Work required >>
Pull each line with the string "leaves" from the entries.

(Items from a data source)
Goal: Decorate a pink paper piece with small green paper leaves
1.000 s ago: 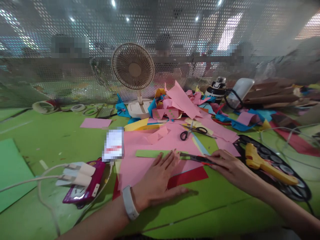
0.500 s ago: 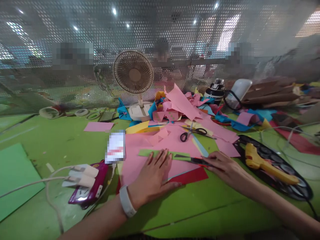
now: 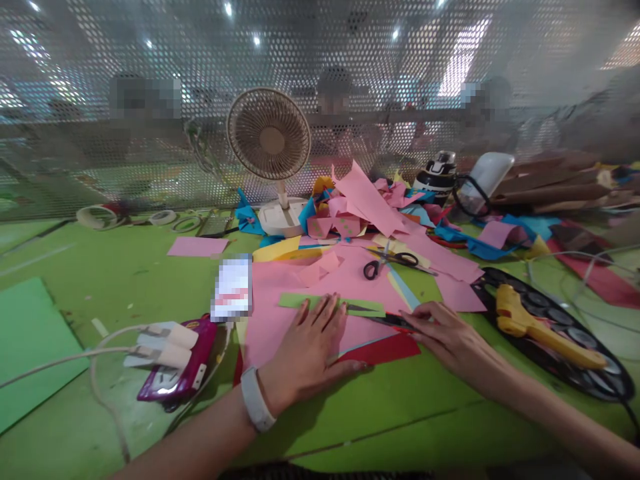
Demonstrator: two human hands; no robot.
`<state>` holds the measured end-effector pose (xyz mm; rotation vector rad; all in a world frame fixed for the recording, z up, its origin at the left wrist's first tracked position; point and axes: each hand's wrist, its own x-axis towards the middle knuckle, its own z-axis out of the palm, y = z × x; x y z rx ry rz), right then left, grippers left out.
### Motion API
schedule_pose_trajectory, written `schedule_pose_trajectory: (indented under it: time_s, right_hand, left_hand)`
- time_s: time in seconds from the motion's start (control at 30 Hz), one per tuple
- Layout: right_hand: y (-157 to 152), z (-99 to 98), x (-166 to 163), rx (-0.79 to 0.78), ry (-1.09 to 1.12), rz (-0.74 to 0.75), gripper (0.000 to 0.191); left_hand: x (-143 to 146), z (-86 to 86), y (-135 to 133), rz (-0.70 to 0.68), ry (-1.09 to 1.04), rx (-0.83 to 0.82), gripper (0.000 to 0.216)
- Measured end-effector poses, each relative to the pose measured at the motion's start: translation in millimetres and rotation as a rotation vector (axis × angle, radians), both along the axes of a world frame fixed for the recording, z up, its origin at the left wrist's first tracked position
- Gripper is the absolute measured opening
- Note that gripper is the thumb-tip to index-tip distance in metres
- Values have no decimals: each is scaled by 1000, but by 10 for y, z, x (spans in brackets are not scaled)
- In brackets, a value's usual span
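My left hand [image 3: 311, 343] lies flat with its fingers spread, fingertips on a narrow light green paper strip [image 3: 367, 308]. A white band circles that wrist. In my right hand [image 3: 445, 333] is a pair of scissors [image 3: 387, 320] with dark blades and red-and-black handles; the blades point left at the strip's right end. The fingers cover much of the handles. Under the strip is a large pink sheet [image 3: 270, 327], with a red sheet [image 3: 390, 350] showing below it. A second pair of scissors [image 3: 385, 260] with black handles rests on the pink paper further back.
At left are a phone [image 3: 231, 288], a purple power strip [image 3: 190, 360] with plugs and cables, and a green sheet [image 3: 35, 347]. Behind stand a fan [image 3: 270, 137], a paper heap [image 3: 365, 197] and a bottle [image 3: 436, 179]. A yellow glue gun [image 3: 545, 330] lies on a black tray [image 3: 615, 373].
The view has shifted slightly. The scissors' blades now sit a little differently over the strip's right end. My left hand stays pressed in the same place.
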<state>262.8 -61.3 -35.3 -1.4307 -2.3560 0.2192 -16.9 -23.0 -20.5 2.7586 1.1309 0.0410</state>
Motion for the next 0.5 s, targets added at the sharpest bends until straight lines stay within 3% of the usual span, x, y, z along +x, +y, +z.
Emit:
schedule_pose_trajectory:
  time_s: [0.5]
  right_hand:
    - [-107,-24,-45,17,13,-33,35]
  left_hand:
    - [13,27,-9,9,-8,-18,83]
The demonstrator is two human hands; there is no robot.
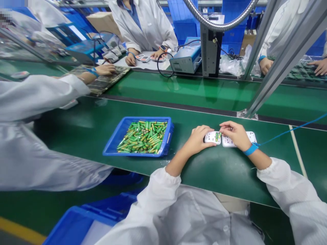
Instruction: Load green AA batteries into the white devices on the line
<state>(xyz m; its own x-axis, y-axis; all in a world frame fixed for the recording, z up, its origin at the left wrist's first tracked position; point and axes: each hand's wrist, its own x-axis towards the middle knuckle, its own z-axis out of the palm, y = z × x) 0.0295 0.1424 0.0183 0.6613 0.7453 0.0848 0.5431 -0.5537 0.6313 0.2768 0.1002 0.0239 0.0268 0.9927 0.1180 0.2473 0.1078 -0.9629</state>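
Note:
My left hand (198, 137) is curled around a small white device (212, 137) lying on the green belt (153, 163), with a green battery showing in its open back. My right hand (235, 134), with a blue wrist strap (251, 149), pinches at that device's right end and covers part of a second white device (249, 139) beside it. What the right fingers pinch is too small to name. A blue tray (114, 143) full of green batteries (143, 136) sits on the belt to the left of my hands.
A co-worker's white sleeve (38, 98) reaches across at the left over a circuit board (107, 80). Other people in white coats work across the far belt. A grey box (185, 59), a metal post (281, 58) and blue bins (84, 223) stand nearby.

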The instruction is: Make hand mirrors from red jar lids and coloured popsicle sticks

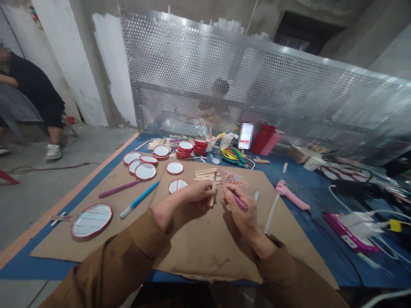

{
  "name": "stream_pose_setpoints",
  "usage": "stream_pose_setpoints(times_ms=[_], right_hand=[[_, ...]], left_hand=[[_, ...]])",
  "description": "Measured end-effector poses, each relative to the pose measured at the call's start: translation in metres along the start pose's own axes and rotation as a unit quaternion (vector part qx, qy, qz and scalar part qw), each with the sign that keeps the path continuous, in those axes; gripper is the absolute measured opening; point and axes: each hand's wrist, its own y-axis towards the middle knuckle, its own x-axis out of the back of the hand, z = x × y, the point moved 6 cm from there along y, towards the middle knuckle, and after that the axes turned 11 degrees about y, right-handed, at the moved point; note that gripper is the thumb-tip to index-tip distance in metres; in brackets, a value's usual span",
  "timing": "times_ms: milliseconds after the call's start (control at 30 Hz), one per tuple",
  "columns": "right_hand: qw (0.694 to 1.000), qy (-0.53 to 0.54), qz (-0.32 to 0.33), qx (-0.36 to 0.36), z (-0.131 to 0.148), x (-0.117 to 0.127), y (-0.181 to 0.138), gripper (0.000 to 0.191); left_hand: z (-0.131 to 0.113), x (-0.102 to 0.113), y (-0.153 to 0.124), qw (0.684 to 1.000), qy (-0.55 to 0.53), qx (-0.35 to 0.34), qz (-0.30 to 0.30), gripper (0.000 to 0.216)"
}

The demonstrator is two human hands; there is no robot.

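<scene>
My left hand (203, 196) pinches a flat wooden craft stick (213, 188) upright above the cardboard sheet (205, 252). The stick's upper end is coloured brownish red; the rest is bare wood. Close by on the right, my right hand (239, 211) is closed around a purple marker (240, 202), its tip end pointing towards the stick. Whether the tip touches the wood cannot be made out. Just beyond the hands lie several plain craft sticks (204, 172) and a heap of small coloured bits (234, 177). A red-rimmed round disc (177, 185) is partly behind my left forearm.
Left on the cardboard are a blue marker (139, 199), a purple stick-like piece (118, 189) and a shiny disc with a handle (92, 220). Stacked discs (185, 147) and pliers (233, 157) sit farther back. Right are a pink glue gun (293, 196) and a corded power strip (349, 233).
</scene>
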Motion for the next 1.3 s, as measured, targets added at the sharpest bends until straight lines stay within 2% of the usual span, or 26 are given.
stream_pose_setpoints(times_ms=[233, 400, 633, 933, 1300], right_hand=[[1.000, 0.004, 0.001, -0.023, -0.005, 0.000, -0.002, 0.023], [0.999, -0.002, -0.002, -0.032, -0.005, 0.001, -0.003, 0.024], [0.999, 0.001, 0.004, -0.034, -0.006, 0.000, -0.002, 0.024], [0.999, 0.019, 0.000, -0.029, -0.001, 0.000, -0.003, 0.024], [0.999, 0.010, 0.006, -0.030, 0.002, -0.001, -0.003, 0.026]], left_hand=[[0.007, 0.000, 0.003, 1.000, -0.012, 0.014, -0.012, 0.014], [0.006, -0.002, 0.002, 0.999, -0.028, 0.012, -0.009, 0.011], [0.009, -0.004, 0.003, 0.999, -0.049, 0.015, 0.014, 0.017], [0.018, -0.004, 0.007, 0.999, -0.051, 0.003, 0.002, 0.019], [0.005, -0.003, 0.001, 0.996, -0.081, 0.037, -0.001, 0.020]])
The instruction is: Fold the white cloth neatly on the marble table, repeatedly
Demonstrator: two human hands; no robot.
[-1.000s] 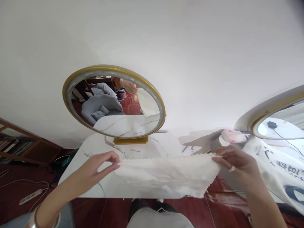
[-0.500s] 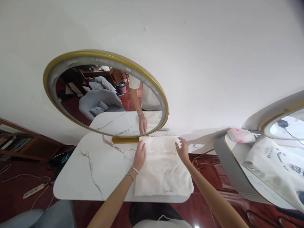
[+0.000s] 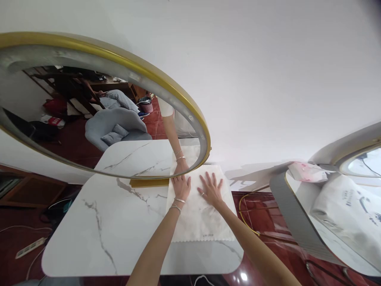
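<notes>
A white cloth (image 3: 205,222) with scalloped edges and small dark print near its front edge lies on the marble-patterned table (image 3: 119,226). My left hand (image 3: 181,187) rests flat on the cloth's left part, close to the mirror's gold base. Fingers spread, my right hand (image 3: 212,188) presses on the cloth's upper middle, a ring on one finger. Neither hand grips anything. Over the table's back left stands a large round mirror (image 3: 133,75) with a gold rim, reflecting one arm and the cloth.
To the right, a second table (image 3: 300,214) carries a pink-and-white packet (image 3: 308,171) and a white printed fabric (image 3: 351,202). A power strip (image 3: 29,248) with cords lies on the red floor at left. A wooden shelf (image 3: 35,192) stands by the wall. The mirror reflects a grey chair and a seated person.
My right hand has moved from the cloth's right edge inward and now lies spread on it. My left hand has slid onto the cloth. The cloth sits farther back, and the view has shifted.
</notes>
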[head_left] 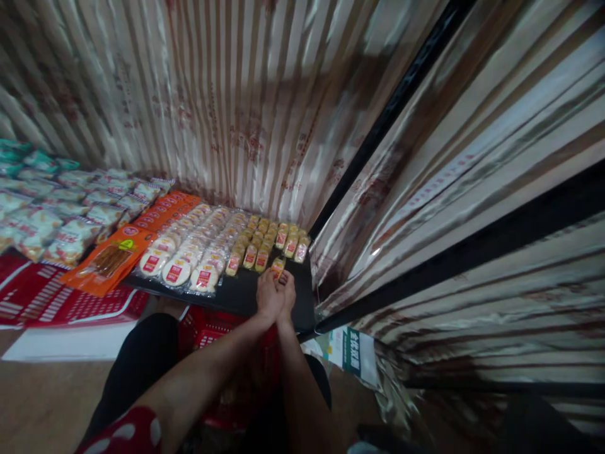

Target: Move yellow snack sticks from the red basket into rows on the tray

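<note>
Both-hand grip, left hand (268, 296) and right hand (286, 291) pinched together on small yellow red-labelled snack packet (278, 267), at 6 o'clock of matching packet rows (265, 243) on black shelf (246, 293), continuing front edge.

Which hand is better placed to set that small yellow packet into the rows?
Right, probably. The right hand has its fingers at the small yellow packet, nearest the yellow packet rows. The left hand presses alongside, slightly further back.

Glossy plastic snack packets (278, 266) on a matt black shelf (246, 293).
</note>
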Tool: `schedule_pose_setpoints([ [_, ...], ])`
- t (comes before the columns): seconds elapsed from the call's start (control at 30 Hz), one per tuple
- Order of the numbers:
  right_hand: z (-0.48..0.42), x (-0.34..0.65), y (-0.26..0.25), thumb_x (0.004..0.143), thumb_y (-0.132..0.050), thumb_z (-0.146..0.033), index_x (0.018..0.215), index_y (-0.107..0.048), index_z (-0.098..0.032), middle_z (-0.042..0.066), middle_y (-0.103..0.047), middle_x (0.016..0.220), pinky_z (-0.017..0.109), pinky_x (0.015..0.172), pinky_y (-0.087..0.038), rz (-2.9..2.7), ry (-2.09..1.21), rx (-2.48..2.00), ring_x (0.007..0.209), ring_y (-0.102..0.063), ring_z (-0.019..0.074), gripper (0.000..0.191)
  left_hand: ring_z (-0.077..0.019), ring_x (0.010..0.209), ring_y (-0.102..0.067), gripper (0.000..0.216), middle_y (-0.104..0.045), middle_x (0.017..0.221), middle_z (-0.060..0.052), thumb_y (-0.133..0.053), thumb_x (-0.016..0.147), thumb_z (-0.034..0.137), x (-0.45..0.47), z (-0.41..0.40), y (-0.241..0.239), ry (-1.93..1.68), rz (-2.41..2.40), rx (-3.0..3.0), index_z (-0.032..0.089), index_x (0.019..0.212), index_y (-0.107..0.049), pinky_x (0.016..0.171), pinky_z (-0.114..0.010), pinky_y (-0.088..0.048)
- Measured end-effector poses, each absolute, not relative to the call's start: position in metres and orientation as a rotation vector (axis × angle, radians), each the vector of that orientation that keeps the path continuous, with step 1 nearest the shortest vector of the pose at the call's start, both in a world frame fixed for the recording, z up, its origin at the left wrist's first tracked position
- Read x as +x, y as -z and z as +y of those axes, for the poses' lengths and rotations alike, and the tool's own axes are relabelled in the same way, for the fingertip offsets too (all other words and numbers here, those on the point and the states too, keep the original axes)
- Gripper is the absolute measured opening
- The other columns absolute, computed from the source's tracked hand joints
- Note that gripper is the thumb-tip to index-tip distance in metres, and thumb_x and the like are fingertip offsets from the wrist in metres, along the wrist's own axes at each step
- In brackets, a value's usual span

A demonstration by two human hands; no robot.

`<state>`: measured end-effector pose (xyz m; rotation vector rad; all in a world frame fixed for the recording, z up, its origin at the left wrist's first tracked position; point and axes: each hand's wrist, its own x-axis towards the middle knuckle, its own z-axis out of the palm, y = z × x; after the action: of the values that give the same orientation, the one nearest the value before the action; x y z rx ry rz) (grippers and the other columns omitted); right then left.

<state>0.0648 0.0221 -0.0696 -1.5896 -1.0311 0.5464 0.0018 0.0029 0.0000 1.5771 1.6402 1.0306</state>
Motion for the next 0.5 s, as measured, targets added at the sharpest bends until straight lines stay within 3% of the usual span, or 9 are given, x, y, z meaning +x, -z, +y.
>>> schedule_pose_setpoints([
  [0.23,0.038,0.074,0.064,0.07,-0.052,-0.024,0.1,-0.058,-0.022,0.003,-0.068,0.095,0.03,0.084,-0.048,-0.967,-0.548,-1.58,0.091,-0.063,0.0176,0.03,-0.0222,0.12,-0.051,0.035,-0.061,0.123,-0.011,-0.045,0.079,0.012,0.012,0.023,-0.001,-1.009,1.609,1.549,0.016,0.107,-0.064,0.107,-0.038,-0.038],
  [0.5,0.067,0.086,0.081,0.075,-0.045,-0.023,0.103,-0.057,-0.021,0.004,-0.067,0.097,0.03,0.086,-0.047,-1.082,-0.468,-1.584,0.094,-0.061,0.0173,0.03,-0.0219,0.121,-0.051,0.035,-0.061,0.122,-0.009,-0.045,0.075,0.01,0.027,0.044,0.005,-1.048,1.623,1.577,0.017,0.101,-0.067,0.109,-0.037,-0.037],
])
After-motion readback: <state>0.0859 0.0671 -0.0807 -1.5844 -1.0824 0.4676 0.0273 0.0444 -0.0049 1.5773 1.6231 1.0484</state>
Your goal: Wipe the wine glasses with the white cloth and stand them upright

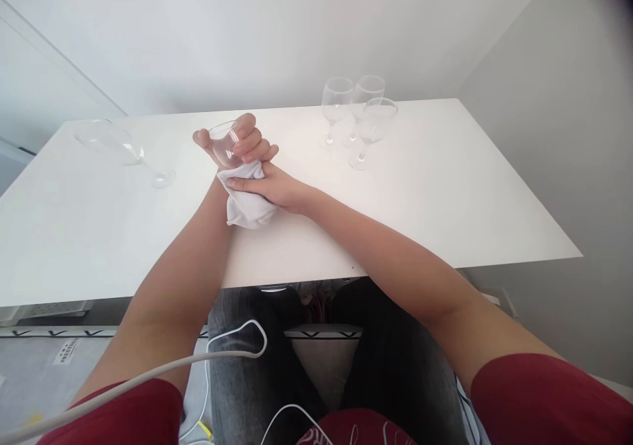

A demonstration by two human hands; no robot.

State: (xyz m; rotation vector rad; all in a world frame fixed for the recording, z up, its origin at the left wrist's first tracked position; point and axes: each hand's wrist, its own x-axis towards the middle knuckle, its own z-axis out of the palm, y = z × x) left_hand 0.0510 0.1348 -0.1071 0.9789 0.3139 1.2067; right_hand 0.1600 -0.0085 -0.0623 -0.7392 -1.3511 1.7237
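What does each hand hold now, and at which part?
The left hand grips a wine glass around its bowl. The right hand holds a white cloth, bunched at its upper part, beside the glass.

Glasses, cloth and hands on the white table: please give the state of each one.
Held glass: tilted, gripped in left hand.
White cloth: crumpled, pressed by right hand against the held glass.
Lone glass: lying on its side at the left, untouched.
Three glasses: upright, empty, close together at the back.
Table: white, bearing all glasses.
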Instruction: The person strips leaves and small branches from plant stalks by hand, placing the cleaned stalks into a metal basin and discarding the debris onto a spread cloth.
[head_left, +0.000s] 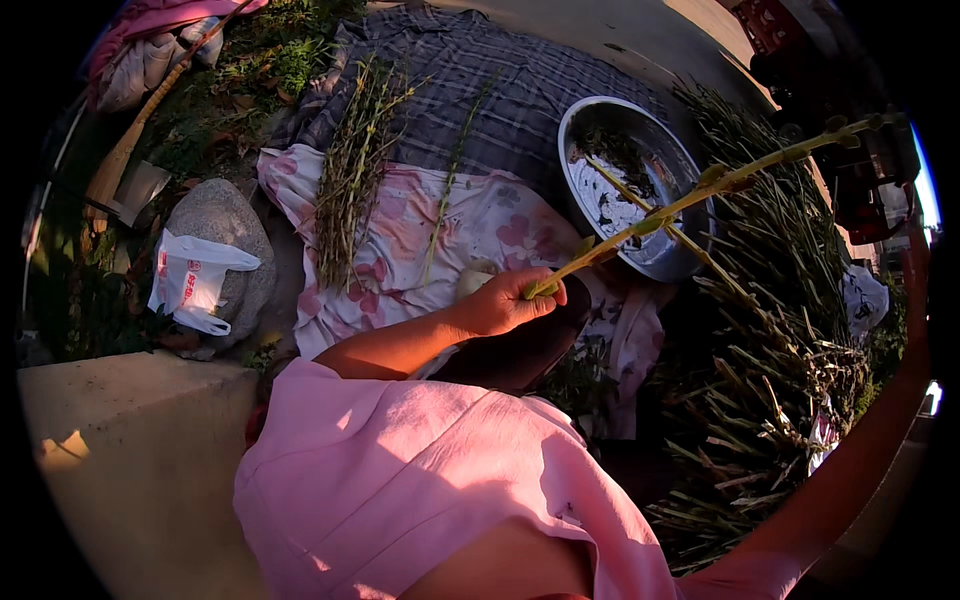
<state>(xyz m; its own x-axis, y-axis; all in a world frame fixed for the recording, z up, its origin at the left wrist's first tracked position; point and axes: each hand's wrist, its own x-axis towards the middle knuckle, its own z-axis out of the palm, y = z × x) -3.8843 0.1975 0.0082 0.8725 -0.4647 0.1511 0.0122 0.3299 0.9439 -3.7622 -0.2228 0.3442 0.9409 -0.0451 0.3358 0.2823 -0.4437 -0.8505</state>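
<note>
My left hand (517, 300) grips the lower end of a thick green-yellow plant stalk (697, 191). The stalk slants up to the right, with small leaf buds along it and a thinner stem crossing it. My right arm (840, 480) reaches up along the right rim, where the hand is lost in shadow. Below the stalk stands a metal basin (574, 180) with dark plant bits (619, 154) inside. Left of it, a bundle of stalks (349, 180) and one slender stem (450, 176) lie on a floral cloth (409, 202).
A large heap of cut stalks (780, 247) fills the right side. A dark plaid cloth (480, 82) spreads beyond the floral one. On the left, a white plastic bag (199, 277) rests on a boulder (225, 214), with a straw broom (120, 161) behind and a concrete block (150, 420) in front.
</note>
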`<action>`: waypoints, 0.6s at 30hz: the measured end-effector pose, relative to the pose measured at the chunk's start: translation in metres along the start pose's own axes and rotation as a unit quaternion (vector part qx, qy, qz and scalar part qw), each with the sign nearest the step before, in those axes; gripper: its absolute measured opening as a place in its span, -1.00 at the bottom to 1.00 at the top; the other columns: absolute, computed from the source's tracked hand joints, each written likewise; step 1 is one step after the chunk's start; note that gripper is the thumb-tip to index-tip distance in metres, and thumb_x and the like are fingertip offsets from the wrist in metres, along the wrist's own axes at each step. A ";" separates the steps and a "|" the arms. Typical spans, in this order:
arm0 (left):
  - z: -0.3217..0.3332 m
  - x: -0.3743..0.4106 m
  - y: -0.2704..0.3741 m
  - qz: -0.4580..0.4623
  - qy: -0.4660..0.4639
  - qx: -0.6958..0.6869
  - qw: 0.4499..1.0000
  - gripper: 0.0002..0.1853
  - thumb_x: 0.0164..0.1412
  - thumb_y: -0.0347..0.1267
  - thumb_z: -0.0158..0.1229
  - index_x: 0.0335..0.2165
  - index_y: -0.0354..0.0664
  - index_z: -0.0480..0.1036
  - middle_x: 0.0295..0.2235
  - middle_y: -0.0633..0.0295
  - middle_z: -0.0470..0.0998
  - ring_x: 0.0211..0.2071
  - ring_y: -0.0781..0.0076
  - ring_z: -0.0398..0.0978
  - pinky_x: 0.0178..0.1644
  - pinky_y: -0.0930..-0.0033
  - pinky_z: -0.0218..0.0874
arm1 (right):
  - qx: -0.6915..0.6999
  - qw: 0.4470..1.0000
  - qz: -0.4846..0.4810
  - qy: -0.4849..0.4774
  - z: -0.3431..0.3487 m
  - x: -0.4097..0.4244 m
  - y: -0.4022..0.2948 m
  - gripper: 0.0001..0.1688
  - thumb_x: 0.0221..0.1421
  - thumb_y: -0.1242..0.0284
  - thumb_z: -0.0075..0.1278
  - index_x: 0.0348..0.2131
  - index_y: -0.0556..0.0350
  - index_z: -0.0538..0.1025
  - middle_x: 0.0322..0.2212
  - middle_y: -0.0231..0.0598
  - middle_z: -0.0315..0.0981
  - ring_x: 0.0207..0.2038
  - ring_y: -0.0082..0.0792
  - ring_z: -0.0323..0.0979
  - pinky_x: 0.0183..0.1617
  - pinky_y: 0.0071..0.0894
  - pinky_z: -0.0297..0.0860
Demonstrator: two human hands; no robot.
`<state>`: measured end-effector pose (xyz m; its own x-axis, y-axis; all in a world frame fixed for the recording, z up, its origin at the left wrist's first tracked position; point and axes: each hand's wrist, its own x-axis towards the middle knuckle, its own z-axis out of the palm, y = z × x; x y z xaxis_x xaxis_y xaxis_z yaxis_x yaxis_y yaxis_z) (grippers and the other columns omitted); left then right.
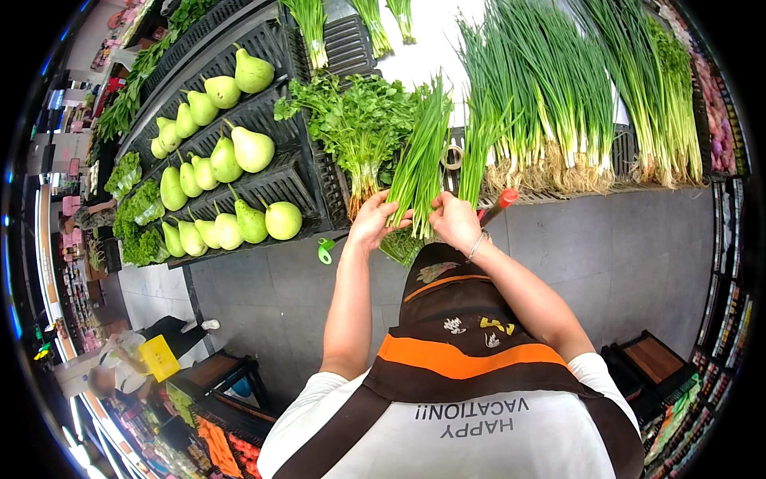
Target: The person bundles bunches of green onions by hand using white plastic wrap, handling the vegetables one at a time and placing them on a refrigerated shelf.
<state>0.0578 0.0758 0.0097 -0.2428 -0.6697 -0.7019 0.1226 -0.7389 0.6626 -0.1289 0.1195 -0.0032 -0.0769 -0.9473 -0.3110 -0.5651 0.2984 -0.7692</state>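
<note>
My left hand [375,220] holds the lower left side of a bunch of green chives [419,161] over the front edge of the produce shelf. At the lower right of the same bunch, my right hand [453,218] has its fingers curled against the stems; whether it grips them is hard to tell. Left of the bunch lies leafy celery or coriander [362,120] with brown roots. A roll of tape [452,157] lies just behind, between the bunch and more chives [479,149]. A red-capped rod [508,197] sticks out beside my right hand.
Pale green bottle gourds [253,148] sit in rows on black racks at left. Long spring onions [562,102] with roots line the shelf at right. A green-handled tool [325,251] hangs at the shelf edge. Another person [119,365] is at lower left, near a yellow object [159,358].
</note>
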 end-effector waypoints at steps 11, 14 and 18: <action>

Answer section >>
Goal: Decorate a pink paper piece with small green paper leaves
Instruction: The person strips leaves and small branches from plant stalks by hand, placing the cleaned stalks into a metal basin and discarding the debris onto a spread cloth.

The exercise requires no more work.